* NAPI Race?
@ 2003-10-08 3:07 Marko Rauhamaa
2003-10-08 11:34 ` P
2003-10-08 19:57 ` kuznet
0 siblings, 2 replies; 5+ messages in thread
From: Marko Rauhamaa @ 2003-10-08 3:07 UTC (permalink / raw)
To: linux-kernel; +Cc: Alexey Kuznetsov, Jamal Hadi Salim, Robert Olsson
It looks to me like net_rx_action() might suffer from a race, which in
turn might explain some weirdness in my driver test results.
Here's the essence of the function from net/core/dev.c:
net_rx_action()
{
local_irq_disable();
while (!list_empty(&queue->poll_list)) {
local_irq_enable();
/* do stuff */
local_irq_disable();
}
local_irq_enable();
}
Say I receive a packet. net_rx_action() processes it in the while loop
and reenables interrupts. But just before net_rx_action() returns, I
receive another packet, and __netif_rx_schedule() gets called from the
driver. Then the soft irq is raised from within itself. If I'm not
interrupted for some other reason, the packet will get processed only at
the next jiffie when the soft irq is invoked again.
Am I mistaken?
As an aside, it looks also as though the design might technically allow
the network driver to starve the CPU (the very situation NAPI was
designed to protect against). If I receive a new packet always right
after returning from net_rx_action(), the interrupt will cause the soft
irq to be executed immediately. It's true that this scenario would
require a very accurately calibrated packet stream, but in my business
that just might take place.
Marko
--
Marko Rauhamaa mailto:marko@pacujo.net http://pacujo.net/marko/
^ permalink raw reply [flat|nested] 5+ messages in thread
* Re: NAPI Race?
2003-10-08 3:07 NAPI Race? Marko Rauhamaa
@ 2003-10-08 11:34 ` P
2003-10-08 19:57 ` kuznet
1 sibling, 0 replies; 5+ messages in thread
From: P @ 2003-10-08 11:34 UTC (permalink / raw)
To: Marko Rauhamaa
Cc: linux-kernel, Alexey Kuznetsov, Jamal Hadi Salim, Robert Olsson
Marko Rauhamaa wrote:
> It looks to me like net_rx_action() might suffer from a race, which in
> turn might explain some weirdness in my driver test results.
>
> Here's the essence of the function from net/core/dev.c:
>
> net_rx_action()
> {
> local_irq_disable();
> while (!list_empty(&queue->poll_list)) {
> local_irq_enable();
> /* do stuff */
> local_irq_disable();
> }
> local_irq_enable();
> }
>
> Say I receive a packet. net_rx_action() processes it in the while loop
> and reenables interrupts.

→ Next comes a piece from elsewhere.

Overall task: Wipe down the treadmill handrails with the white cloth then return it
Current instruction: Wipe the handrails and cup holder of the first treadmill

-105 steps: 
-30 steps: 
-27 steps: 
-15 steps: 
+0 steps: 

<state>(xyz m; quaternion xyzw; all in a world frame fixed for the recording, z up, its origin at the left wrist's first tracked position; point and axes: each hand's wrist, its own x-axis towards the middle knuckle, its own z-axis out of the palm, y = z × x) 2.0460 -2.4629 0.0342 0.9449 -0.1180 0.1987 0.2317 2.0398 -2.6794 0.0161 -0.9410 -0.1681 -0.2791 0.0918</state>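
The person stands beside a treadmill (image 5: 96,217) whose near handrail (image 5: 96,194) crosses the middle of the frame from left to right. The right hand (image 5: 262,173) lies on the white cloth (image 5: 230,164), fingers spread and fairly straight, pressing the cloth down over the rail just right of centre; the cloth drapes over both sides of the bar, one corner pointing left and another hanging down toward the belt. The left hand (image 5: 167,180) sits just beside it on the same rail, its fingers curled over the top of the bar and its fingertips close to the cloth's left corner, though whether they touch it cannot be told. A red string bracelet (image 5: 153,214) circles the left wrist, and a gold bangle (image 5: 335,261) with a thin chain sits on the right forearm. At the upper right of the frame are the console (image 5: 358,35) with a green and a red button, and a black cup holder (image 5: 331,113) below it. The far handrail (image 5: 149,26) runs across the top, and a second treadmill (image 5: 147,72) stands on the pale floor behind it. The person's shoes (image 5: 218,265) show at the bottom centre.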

But just before net_rx_action() returns, I
> receive another packet, and __netif_rx_schedule() gets called from the
> driver. Then the soft irq is raised from within itself. If I'm not
> interrupted for some other reason, the packet will get processed only at
> the next jiffie when the soft irq is invoked again.
>
> Am I mistaken?
Probably not, as I tested the reception timing
accuracy against an independent hardware "packet
timestamper", and out of 2 million packets,
3 were delayed by up to 5ms on the linux box
(e100 NAPI). There were about 10 packets delayed
between 1ms and 5ms.
Pádraig.
^ permalink raw reply [flat|nested] 5+ messages in thread
* Re: NAPI Race?
2003-10-08 3:07 NAPI Race? Marko Rauhamaa
2003-10-08 11:34 ` P
@ 2003-10-08 19:57 ` kuznet
2003-10-08 21:17 ` Marko Rauhamaa
1 sibling, 1 reply; 5+ messages in thread
From: kuznet @ 2003-10-08 19:57 UTC (permalink / raw)

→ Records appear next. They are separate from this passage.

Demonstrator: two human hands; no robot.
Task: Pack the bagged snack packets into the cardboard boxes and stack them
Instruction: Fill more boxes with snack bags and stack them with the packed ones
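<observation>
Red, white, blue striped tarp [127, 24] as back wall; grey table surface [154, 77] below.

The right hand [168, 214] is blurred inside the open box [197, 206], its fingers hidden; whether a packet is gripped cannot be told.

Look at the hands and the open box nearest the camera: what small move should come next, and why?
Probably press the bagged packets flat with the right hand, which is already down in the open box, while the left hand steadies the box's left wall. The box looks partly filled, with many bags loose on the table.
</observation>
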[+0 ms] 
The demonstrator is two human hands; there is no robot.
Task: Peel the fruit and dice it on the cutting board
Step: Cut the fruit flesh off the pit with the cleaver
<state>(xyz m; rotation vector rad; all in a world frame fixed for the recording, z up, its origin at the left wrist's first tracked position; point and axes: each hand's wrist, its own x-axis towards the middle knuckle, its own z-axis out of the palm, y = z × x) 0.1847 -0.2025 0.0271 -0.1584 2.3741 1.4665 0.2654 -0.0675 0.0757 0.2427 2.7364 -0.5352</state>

To: Marko Rauhamaa; +Cc: linux-kernel, Jamal Hadi Salim, Robert Olsson
Hello!
> interrupted for some other reason, the packet will get processed only at
> the next jiffie when the soft irq is invoked again.
>
> Am I mistaken?
Yes, you are wrong. It is processed as soon as possible.

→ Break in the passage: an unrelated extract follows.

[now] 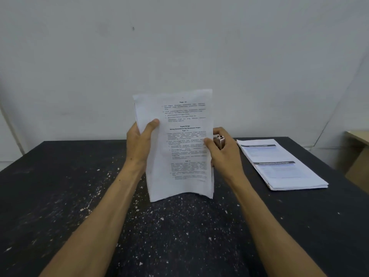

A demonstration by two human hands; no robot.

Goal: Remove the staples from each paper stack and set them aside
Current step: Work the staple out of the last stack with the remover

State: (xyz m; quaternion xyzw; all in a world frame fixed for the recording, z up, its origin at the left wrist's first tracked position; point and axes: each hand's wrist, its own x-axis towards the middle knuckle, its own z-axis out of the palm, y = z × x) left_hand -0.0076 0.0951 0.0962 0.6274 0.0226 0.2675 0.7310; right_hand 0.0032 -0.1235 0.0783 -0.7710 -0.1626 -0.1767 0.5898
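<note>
A white printed paper stack (pixel 179 148) stands upright above the black table, its lower edge near the tabletop. My left hand (pixel 140 142) grips its left edge, thumb on the front page. My right hand (pixel 223 150) pinches the right edge with the thumb while its fingers also hold a small metal staple remover (pixel 219 141) behind the paper. No staple is visible from this side.
A second stack of printed papers (pixel 283 164) lies flat on the right part of the black table (pixel 79 196). White specks are scattered over the tabletop. A grey wall stands close behind, and a wooden piece of furniture (pixel 357 152) is at the far right.
</note>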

> As an aside, it looks also as though the design might technically allow
> the network driver to starve the CPU (the very situation NAPI was
> designed to protect against).
Nope. NAPI is not expected to cure starvation caused by softirqs.
Alexey
^ permalink raw reply [flat|nested] 5+ messages in thread
* Re: NAPI Race?
2003-10-08 19:57 ` kuznet
@ 2003-10-08 21:17 ` Marko Rauhamaa
2003-10-08 21:31 ` David S. Miller
0 siblings, 1 reply; 5+ messages in thread
From: Marko Rauhamaa @ 2003-10-08 21:17 UTC (permalink / raw)
To: kuznet; +Cc: linux-kernel, Jamal Hadi Salim, Robert Olsson
kuznet@ms2.inr.ac.ru:
> > interrupted for some other reason, the packet will get processed only at
> > the next jiffie when the soft irq is invoked again.
> >
> > Am I mistaken?
>
> Yes, you are wrong. It is processed as soon as possible.
If I receive a packet at the tail end of net_rx_action(), we will
schedule the softirq again. But do_softirq() explicitly refuses to run
the same softirq right away. The softirq will be invoked at the next
interrupt, timer tick, system call (?) or when ksoftirqd is scheduled.
It may happen that none of these events occur for milliseconds.
> > As an aside, it looks also as though the design might technically
> > allow the network driver to starve the CPU (the very situation NAPI
> > was designed to protect against).
>
> Nope. NAPI is not expected to cure starvation caused by softirqs.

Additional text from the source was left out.